* Work request *
All entries must be repeated exactly; do not include the pictures.

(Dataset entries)
━━━━━━━━━━━━━━━━━━━━━━━━━━━━━━

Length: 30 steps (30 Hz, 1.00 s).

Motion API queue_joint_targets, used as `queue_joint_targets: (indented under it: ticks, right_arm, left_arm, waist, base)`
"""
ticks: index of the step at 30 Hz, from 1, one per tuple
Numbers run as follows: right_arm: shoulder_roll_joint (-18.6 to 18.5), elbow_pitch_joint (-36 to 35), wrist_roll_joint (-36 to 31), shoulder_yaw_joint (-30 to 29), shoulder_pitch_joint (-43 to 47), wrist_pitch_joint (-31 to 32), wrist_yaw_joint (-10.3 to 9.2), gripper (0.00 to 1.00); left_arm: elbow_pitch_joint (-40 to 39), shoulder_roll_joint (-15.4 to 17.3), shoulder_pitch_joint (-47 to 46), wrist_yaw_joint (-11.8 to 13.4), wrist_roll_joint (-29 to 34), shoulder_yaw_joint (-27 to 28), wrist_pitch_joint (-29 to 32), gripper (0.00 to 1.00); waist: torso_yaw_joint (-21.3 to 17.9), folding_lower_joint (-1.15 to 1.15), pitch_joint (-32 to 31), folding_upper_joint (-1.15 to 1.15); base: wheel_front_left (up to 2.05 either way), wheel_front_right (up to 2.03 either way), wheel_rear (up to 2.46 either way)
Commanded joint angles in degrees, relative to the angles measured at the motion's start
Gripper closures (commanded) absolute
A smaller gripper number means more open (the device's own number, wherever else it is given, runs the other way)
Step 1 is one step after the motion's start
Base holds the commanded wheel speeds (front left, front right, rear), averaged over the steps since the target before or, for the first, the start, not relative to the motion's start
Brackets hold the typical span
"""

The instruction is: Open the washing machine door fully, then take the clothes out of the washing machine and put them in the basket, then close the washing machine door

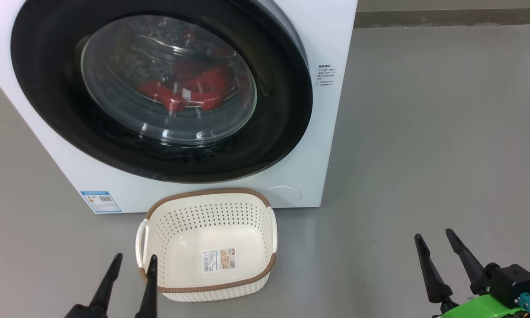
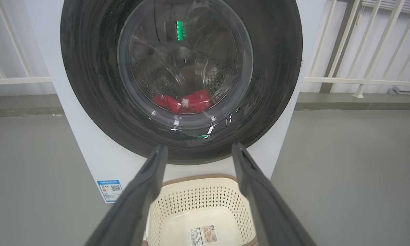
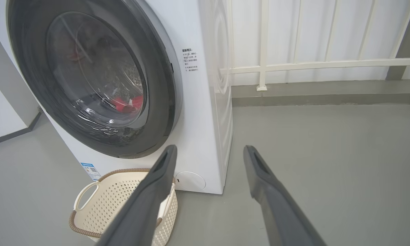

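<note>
door: washing machine door (image 1: pixel 167 161) closed
clothes (image 1: pixel 183 90): in washing machine (image 1: pixel 331 44), behind glass (image 1: pixel 114 66)
basket (image 1: pixel 211 193): floor (image 1: pixel 424 132), just before machine
left gripper (image 1: pixel 134 257): spread wide, nothing held, beside basket
right gripper (image 1: pixel 432 234): spread wide, nothing held

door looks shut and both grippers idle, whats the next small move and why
Probably raise the right gripper toward the right edge of the washing machine door: the door is shut, the clothes lie behind its glass, and that gripper is open, holding nothing.
</note>
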Motion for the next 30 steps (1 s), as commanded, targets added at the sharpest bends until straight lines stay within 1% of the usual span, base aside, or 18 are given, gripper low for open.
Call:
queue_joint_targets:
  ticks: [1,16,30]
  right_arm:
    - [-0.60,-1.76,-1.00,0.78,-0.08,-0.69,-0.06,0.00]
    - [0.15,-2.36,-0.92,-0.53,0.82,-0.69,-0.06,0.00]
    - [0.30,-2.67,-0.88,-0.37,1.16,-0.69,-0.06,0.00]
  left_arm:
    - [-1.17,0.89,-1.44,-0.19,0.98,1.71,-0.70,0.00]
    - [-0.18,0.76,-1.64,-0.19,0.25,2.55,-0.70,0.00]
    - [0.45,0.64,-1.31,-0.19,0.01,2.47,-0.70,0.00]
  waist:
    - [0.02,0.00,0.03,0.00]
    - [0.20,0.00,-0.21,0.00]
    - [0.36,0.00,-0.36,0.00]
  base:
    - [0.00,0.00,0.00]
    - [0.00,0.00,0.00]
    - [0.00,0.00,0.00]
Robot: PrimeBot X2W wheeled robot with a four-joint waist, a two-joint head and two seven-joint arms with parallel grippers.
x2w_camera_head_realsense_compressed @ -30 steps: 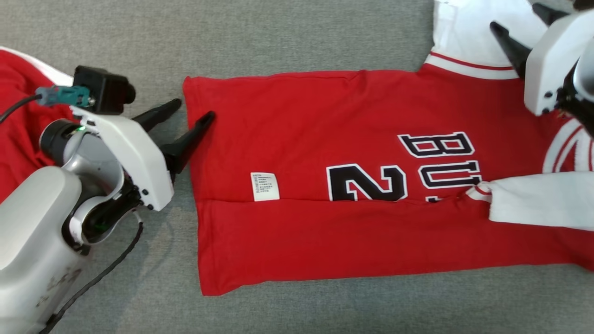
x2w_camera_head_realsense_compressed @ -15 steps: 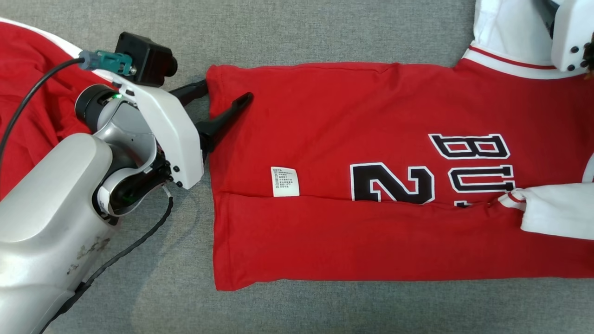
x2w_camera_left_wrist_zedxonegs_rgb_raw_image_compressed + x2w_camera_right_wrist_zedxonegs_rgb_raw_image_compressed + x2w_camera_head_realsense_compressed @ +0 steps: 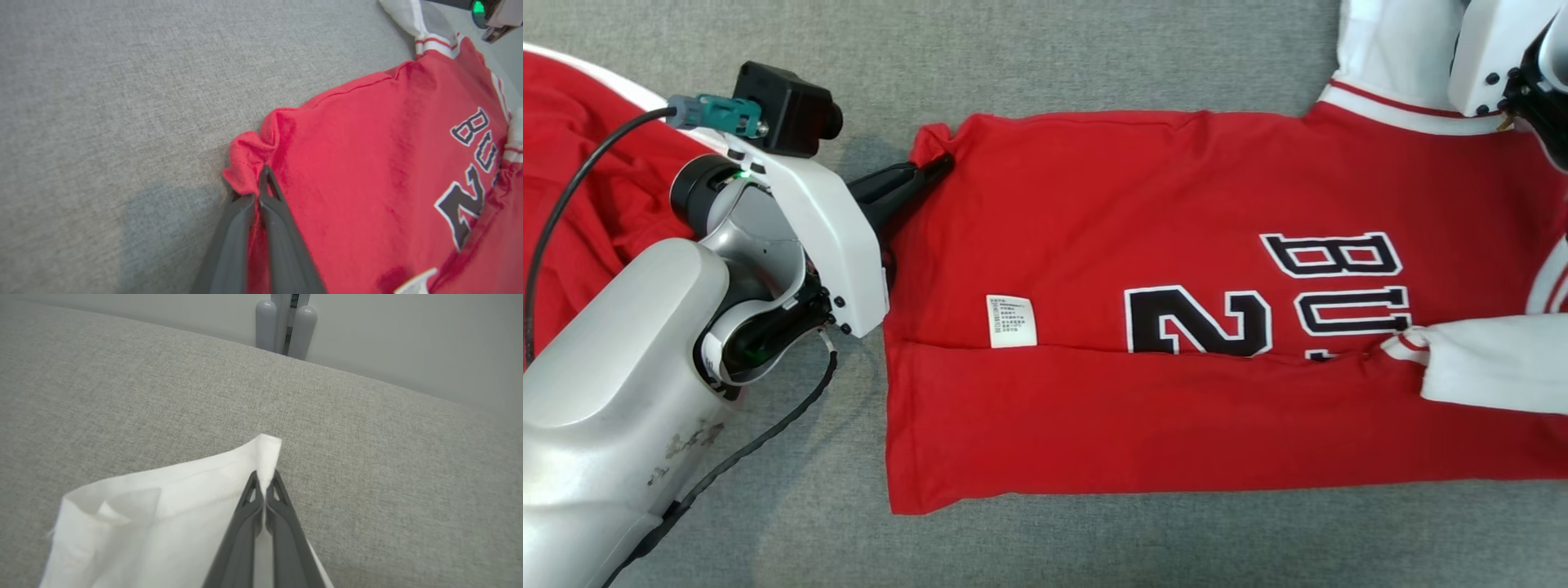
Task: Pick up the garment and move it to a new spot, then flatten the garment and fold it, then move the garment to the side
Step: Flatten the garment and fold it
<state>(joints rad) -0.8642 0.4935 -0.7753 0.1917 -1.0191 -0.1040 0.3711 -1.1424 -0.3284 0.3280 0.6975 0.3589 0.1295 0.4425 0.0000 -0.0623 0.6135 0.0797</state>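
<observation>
Well, shirt (image 3: 1143, 425): red with white sleeves, it lay spread on the grey surface (image 3: 1094, 57), hem toward the robot's left and collar end toward its right. Its near long edge was folded over along a crease running through the black number.
Hem corner (image 3: 245, 163): the far left corner, bunched into a small pucker.
Left gripper (image 3: 941, 162): jaws pressed together, pinching that corner. In the left wrist view red cloth ran between the two fingers (image 3: 282, 228).
White corner (image 3: 261, 449): a corner of the shirt's white part at its far right. Whether it was clear of the surface could not be told.
Right gripper (image 3: 264, 478): jaws closed on the white corner, a thin strip of white showing between them.
Housing (image 3: 1490, 49): white, at the top right of the head view, the fingers beyond it cut off by the frame.
Label (image 3: 1011, 321): white, on the red just above the crease, print too small to read.
Near sleeve (image 3: 1494, 376): white, folded across the red, cut off at the right edge.
Lettering (image 3: 1331, 255): "BU" and "2" were legible, the rest hidden under the fold and sleeve.
Other cloth (image 3: 580, 180): red with white trim, crumpled at the far left, apart from the shirt, partly behind the left arm.
Post (image 3: 286, 326): grey, beyond the surface's far edge.
</observation>
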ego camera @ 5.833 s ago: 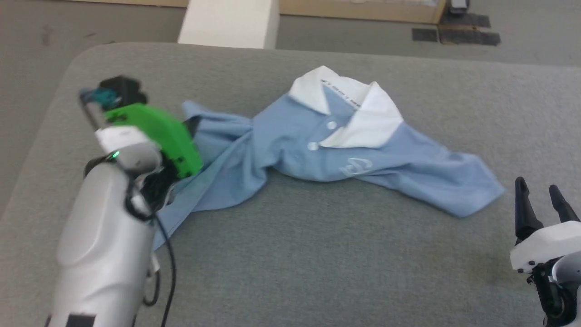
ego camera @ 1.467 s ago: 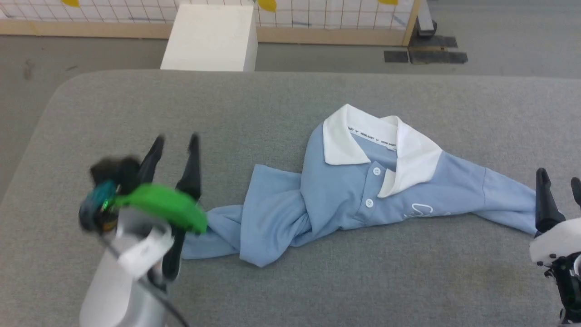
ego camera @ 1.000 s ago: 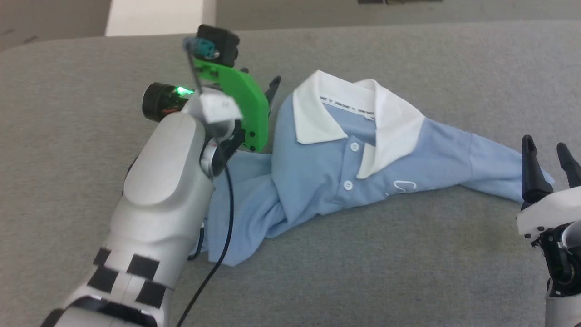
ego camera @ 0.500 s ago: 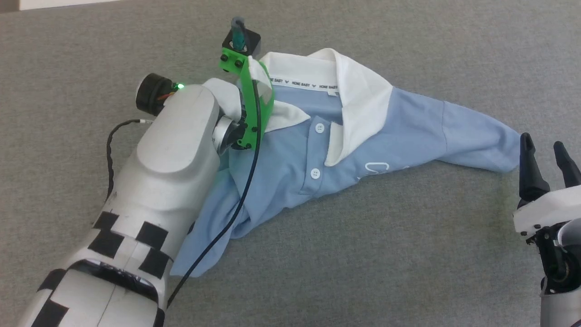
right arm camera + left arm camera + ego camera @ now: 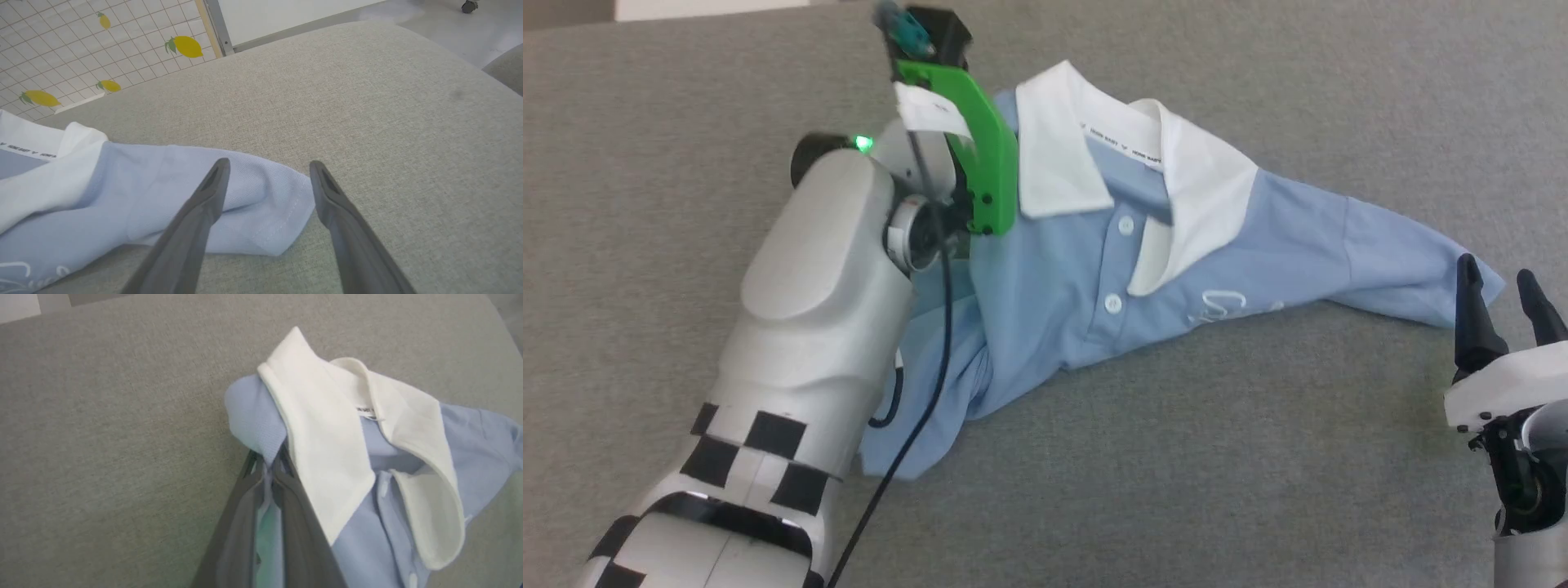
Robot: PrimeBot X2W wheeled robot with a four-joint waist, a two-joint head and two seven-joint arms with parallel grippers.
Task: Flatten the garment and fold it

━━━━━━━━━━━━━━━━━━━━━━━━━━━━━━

* Written solution *
Length: 30 steps (30 Hz, 1.00 s).

Motion API queue_joint_targets, used as `queue_joint_targets: (indented under it: ticks, right_arm, left_arm, waist, base)`
"""
ticks: index of the step at 30 Hz, from 1, one per tuple
Numbers run as follows: right_arm: shoulder_roll_joint (-18.6 to 18.5), elbow_pitch_joint (-36 to 35), wrist_roll_joint (-36 to 31), shoulder_yaw_joint (-30 to 29), shoulder_pitch_joint (-43 to 47), wrist_pitch_joint (-31 to 32), wrist_yaw_joint (-10.3 to 9.2), gripper (0.00 to 1.00); left_arm: elbow_pitch_joint (-40 to 39), shoulder_roll_joint (-15.4 to 17.3), shoulder_pitch_joint (-47 to 46), wrist_yaw_joint (-11.8 to 13.4), wrist_roll_joint (-29 to 34), shoulder_yaw_joint (-27 to 28), wrist_pitch_joint (-29 to 32), gripper (0.00 to 1.00); waist: torso_yaw_joint (-21.3 to 17.9), folding_lower_joint (-1.15 to 1.15), pitch_joint (-32 to 31), folding_upper_joint (-1.15 to 1.15); base: wheel_front_left (up to 2.05 either way), wheel_front_right (up to 2.03 either way), wheel_rear (up to 2.46 either way)
Commanded joint angles in degrees, relative to the angles measured at the motion's start
Gripper closures (commanded) absolute
A smaller gripper number means more open (the device's own number, wherever else it is given, runs the other way)
Step 1 is one step after the motion's start
Base holds the commanded wheel speeds (front left, front right, rear), averaged over the steps since the target before or, for the first, the start, not relative to the motion's start
Brackets hold the typical span
"""

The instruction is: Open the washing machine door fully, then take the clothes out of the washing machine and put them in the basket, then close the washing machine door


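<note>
door: washing machine door (image 1: pixel 167 161) closed
clothes (image 1: pixel 183 90): in washing machine (image 1: pixel 331 44), behind glass (image 1: pixel 114 66)
basket (image 1: pixel 211 193): floor (image 1: pixel 424 132), just before machine
left gripper (image 1: pixel 134 257): spread wide, nothing held, beside basket
right gripper (image 1: pixel 432 234): spread wide, nothing held

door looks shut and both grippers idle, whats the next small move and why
Probably raise the right gripper toward the right edge of the washing machine door: the door is shut, the clothes lie behind its glass, and that gripper is open, holding nothing.
</note>
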Motion for the next 30 steps (1 s), as commanded, targets added at the sharpest bends until straight lines stay within 1% of the usual span, base aside, or 18 are given, gripper low for open.
Call:
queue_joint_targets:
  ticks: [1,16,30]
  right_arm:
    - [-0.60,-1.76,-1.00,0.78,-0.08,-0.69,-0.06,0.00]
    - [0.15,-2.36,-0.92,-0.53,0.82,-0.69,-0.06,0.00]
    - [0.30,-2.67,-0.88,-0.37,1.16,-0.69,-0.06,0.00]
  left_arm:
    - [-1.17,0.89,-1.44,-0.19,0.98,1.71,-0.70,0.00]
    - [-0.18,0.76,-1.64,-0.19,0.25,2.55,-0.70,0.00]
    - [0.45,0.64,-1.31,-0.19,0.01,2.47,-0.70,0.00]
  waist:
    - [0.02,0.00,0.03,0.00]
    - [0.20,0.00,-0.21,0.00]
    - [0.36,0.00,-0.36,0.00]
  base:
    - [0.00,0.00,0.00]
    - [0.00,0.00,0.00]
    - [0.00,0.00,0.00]
Robot: PrimeBot X2W wheeled robot with a four-joint waist, a two-joint head and two seven-joint arms with parallel grippers.
x2w_camera_head_realsense_compressed @ -30 steps: 
x2w_camera_head_realsense_compressed @ -15 steps: 
x2w_camera_left_wrist_zedxonegs_rgb_raw_image_compressed + x2w_camera_right_wrist_zedxonegs_rgb_raw_image_compressed + x2w_camera_head_realsense_compressed @ +0 steps: 
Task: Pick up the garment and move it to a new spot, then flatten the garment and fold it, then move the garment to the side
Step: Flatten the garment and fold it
<state>(joints rad) -0.8642 0.4935 -0.7753 0.1917 -1.0191 -0.1040 0.3711 -1.1424 -0.3284 0.3280 0.6975 0.3589 0.1295 0.4425 0.0000 -0.0623 0.6135 0.0797</state>
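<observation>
Well, shirt (image 3: 1143, 425): red with white sleeves, it lay spread on the grey surface (image 3: 1094, 57), hem toward the robot's left and collar end toward its right. Its near long edge was folded over along a crease running through the black number.
Hem corner (image 3: 245, 163): the far left corner, bunched into a small pucker.
Left gripper (image 3: 941, 162): jaws pressed together, pinching that corner. In the left wrist view red cloth ran between the two fingers (image 3: 282, 228).
White corner (image 3: 261, 449): a corner of the shirt's white part at its far right. Whether it was clear of the surface could not be told.
Right gripper (image 3: 264, 478): jaws closed on the white corner, a thin strip of white showing between them.
Housing (image 3: 1490, 49): white, at the top right of the head view, the fingers beyond it cut off by the frame.
Label (image 3: 1011, 321): white, on the red just above the crease, print too small to read.
Near sleeve (image 3: 1494, 376): white, folded across the red, cut off at the right edge.
Lettering (image 3: 1331, 255): "BU" and "2" were legible, the rest hidden under the fold and sleeve.
Other cloth (image 3: 580, 180): red with white trim, crumpled at the far left, apart from the shirt, partly behind the left arm.
Post (image 3: 286, 326): grey, beyond the surface's far edge.
</observation>
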ego camera @ 5.833 s ago: 
ego camera @ 1.467 s ago: 
ego camera @ 1.000 s ago: 
ego camera @ 0.500 s ago: 
right arm camera + left arm camera + ego camera @ now: 
Robot: PrimeBot X2W wheeled robot with a four-joint waist, a two-joint head and two seven-joint arms with parallel grippers.
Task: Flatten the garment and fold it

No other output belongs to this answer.